For the simulation I run:

rm(list = ls())

#-------------------------------------------------------------------------------

# load required libraries
library(rstan)
library(permute)
library(ggplot2)
library(GGally)
#library(rstanarm)
#-------------------------------------------------------------------------------

# set up choice task

# experimental set-up -----------------------------------------------------
Nblock = 1
Nchoice = 128 #
Nsubs = 10
Ntotal = Nblock * Nsubs

choiceMat = read.csv("gambles_risk_pref.csv")#, header = TRUE)

magA = as.numeric(rep(choiceMat[c(2:33),3],4))
magB = as.numeric(rep(choiceMat[c(2:33),6],4))
probA = as.numeric(rep(choiceMat[c(2:33),2],4))
probB = as.numeric(rep(choiceMat[c(2:33),5],4))

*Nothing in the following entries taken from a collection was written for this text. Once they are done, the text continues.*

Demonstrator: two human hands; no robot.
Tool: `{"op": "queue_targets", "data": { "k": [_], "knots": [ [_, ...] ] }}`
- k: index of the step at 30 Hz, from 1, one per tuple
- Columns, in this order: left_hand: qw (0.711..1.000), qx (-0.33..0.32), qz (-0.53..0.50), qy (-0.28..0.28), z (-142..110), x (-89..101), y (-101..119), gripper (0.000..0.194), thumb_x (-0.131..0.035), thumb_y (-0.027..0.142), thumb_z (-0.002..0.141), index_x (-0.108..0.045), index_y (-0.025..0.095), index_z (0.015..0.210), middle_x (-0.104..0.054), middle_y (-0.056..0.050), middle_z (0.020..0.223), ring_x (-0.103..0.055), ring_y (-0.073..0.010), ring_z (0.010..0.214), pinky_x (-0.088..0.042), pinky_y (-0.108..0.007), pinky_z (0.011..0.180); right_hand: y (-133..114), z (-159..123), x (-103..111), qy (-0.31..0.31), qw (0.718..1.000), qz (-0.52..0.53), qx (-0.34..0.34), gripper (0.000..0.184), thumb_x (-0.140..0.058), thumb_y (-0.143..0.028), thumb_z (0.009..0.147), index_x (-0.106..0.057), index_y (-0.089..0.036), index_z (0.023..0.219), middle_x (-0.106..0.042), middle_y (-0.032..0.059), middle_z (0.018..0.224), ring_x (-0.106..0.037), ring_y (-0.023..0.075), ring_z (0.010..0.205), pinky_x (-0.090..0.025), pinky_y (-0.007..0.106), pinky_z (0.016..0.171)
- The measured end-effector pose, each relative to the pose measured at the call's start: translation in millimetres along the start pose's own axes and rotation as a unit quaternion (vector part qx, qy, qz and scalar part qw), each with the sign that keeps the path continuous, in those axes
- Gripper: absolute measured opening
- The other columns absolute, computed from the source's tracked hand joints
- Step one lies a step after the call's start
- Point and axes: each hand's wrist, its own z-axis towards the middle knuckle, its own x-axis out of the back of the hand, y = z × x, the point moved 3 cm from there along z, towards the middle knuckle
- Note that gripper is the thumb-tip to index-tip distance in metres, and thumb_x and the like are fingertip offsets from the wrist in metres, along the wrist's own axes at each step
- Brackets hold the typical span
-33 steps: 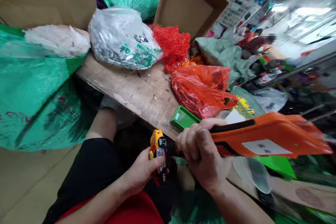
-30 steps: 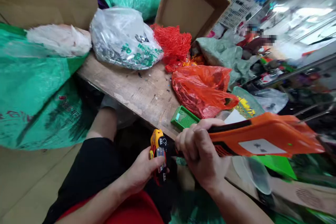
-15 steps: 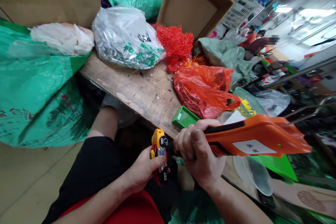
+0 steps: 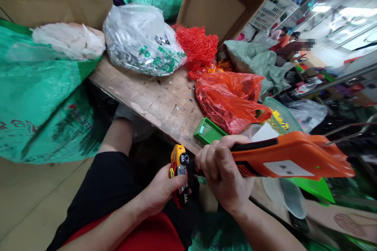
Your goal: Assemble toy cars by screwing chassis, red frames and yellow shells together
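My left hand (image 4: 163, 186) is closed around a small yellow and red toy car (image 4: 178, 153) with black wheels, held over my lap. My right hand (image 4: 225, 170) is wrapped round an orange and black electric screwdriver (image 4: 297, 155) with a white label on its body. A metal hanging loop (image 4: 350, 129) shows at its far end. The screwdriver's front end points at the side of the toy car; the tip is hidden by my right hand and the car, so I cannot tell whether it touches.
A small green basket (image 4: 209, 131) lies on the wooden table (image 4: 159, 102), beside a red plastic bag (image 4: 229, 102). Behind are a clear bag (image 4: 141, 41), red plastic pieces (image 4: 197, 49) and a cardboard box (image 4: 218, 4). Green sacks (image 4: 38, 106) stand left. People (image 4: 290, 49) sit far right.
The rear end of the screwdriver has dipped slightly and shifted a little to the right. Both hands keep the same hold, and the toy car has hardly moved.
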Motion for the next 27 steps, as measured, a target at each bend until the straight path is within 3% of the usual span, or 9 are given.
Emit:
{"op": "queue_targets", "data": {
  "k": [7, 19, 27],
  "knots": [
    [1.0, -0.001, 0.015, 0.012, 1, 3.0, -6, 0.045, -0.084, 0.045, 0.074, -0.062, 0.016, 0.1, -0.065, -0.001, 0.081, -0.064, -0.0148, 0.069, -0.051, -0.026, 0.063, 2, -1, -1, 0.009, 1.0, -0.023, 0.007, 0.013, -0.064, -0.024, 0.098, -0.053, -0.025, 0.09, -0.043, -0.0134, 0.051, -0.041, 0.0062, 0.038, -0.043, 0.02, 0.042],
    [0.999, -0.032, 0.005, 0.017, -2, 0.4, -8, 0.057, -0.088, 0.051, 0.067, -0.065, 0.016, 0.105, -0.062, 0.0, 0.082, -0.052, -0.0131, 0.073, -0.044, -0.025, 0.067, 2, -3, 0, 0.033, 0.999, -0.004, -0.019, 0.024, -0.066, -0.028, 0.097, -0.049, -0.024, 0.08, -0.043, -0.013, 0.047, -0.037, 0.0064, 0.037, -0.043, 0.021, 0.044],
    [0.998, -0.059, 0.023, 0.01, -1, 2.3, -14, 0.047, -0.085, 0.047, 0.074, -0.065, 0.017, 0.104, -0.061, -0.001, 0.086, -0.052, -0.0154, 0.079, -0.047, -0.03, 0.079, 3, -7, 0, 0.016, 0.999, 0.021, -0.025, 0.024, -0.062, -0.025, 0.099, -0.049, -0.023, 0.079, -0.042, -0.0129, 0.047, -0.036, 0.0057, 0.038, -0.043, 0.019, 0.045]
  ]
}}
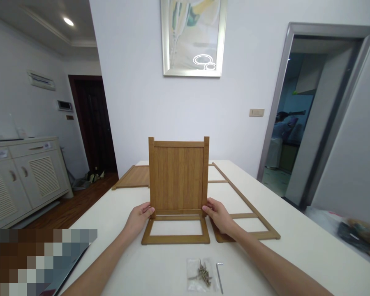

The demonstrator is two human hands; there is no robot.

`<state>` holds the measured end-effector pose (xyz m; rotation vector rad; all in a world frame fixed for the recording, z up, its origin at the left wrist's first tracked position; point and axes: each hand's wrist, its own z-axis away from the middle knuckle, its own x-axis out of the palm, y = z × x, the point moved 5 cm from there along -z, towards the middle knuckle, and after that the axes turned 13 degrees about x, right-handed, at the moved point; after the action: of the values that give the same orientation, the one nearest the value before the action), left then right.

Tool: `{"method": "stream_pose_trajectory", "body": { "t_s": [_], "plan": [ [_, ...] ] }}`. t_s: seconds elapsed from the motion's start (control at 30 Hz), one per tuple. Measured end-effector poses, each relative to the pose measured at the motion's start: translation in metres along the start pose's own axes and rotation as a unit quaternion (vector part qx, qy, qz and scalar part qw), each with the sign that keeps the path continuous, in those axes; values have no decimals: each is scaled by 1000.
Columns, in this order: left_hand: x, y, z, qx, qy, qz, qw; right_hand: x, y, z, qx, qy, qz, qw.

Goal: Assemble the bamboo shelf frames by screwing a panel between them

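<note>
A slatted wooden panel (179, 176) stands upright at the middle of the table. My left hand (139, 217) grips its lower left post between thumb and fingers. On the opposite side my right hand (218, 214) pinches the lower right post. In front of the panel's foot lies a flat wooden frame (175, 239); whether the two are joined I cannot tell. Nearer to me are a clear plastic bag of screws (204, 274) and an L-shaped hex key (220, 278).
Another wooden panel (132, 176) lies flat at the back left of the white table (126, 267). A long ladder-like wooden frame (243, 197) lies on the right, partly behind my right hand. A person (285, 125) is visible through the doorway.
</note>
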<state>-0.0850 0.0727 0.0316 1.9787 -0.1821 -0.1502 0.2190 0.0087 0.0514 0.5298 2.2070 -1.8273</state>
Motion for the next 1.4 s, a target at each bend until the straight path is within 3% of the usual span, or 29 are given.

# simulation --------------------------------------------------------------------
uA = matrix(0, Nchoice, Nsubs)
uB = matrix(0, Nchoice, Nsubs)
pA = matrix(0, Nchoice, Nsubs)
pB = matrix(0, Nchoice, Nsubs)
vA = matrix(0, Nchoice, Nsubs)
vB = matrix(0, Nchoice, Nsubs)
p = matrix(0, Nchoice, Nsubs)
choice = matrix(0, Nchoice, Nsubs)
choice1 = matrix(0, Nchoice, Nsubs)

alpha = numeric(Nsubs)
delta = numeric(Nsubs)
gamma = numeric(Nsubs)
eta = numeric(Nsubs)

eta = numeric(Nsubs)#runif(1, 0, 10)
#set.seed()
for (j in 1:Nsubs) {

  alpha[j] = runif(1, 0, 2) #create range of values instead eg seq(0,2,0.1)
  delta[j] = 1#runif(1, 0, 2)#create range of values
  gamma[j] = 1#runif(1, 0, 1)#create range of values
  eta[j] = runif(1, 0, 3)#create range of values

for (i in 1:Nchoice){

  uA[i,j] = magA[i]^alpha[j];
  uB[i,j] = magB[i]^alpha[j];
  pA[i,j] = exp(-delta[j]*(-log(probA[i]))^gamma[j]);
  pB[i,j] = exp(-delta[j]*(-log(probB[i]))^gamma[j]);
  vA[i,j] = uA[i,j]*pA[i,j]
  vB[i,j] = uB[i,j]*pB[i,j]
  p[i,j] = exp(eta[j]*(vA[i,j]))/(exp(eta[j]*(vA[i,j]))+exp(eta[j]*(vB[i,j])))
  pp <- runif(1, 0, 1 ) 
  choice[i,j] = as.numeric(p[i,j] >= pp) 
}
}


data <- list(N = Nchoice, Nsubs=Nsubs, magA = magA, magB = magB, probB = probB, probA = probA, choice=choice)
fit <- stan(file = 'cpt1.stan', data = data)

Thanks for posting all the code. Can you post a snippet of the data or some simulated data? You can specify inits in the model call but typically I’d dive into the model with some print statements to see what values are causing problems.